» Task prompt: Up to and including the line containing "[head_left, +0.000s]", retype each line of the listing below exactly, beginning with the first.

» Data section:

# # #

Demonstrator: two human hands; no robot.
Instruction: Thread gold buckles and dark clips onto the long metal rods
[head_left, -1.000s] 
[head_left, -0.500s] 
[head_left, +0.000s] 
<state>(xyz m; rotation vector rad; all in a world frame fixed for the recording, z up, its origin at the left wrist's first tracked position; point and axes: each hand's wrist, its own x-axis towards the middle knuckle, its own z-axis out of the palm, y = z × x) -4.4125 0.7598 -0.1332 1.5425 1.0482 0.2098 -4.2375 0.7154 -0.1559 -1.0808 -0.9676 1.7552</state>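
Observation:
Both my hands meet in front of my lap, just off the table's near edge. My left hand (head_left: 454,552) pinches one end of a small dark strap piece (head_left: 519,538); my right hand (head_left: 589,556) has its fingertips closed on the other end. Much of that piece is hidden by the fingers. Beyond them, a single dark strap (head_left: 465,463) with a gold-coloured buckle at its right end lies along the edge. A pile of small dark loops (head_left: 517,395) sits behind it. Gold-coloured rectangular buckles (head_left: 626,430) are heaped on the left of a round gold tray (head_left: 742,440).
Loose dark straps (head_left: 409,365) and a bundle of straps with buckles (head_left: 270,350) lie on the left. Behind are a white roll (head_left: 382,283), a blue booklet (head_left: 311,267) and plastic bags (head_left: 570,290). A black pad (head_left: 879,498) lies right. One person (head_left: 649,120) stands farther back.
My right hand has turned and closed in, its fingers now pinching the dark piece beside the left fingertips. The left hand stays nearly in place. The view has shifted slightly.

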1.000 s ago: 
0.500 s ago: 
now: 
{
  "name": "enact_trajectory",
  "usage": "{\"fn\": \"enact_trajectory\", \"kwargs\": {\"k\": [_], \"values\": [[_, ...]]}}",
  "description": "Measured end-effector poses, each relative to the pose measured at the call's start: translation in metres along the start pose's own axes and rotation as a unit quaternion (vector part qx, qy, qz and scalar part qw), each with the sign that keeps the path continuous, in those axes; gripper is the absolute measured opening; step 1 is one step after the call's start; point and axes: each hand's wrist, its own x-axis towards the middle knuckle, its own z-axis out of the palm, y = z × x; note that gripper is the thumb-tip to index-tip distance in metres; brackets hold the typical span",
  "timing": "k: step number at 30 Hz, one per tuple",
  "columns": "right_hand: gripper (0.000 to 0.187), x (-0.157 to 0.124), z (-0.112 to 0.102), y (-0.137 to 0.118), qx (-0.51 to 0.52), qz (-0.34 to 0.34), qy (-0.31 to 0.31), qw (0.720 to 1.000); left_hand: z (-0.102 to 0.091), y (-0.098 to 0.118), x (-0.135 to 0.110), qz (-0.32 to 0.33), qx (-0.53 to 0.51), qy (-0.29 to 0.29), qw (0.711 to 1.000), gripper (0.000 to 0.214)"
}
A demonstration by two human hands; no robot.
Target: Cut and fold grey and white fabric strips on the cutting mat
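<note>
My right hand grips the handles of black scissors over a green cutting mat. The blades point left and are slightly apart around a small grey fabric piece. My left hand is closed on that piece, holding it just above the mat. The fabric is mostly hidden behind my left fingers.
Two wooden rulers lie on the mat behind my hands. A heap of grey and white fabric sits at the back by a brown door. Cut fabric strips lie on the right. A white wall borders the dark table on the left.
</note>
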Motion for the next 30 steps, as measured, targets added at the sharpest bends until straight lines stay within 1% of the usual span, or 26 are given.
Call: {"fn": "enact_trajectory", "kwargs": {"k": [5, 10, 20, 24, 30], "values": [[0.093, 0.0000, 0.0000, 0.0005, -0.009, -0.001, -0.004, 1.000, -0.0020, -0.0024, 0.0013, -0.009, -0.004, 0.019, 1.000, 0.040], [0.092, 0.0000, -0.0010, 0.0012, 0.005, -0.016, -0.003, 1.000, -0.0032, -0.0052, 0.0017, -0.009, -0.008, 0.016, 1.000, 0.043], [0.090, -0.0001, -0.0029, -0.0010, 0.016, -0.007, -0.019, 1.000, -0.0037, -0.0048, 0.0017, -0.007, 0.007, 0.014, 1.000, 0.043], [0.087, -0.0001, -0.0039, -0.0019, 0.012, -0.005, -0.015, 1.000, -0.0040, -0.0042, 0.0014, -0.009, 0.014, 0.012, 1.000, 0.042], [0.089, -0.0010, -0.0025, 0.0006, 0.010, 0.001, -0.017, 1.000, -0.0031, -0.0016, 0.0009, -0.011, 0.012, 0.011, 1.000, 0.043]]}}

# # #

» Solved problem:
Demonstrator: two human hands; no robot.
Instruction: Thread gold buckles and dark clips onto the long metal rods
[head_left, -1.000s] 
[head_left, -0.500s] 
[head_left, +0.000s] 

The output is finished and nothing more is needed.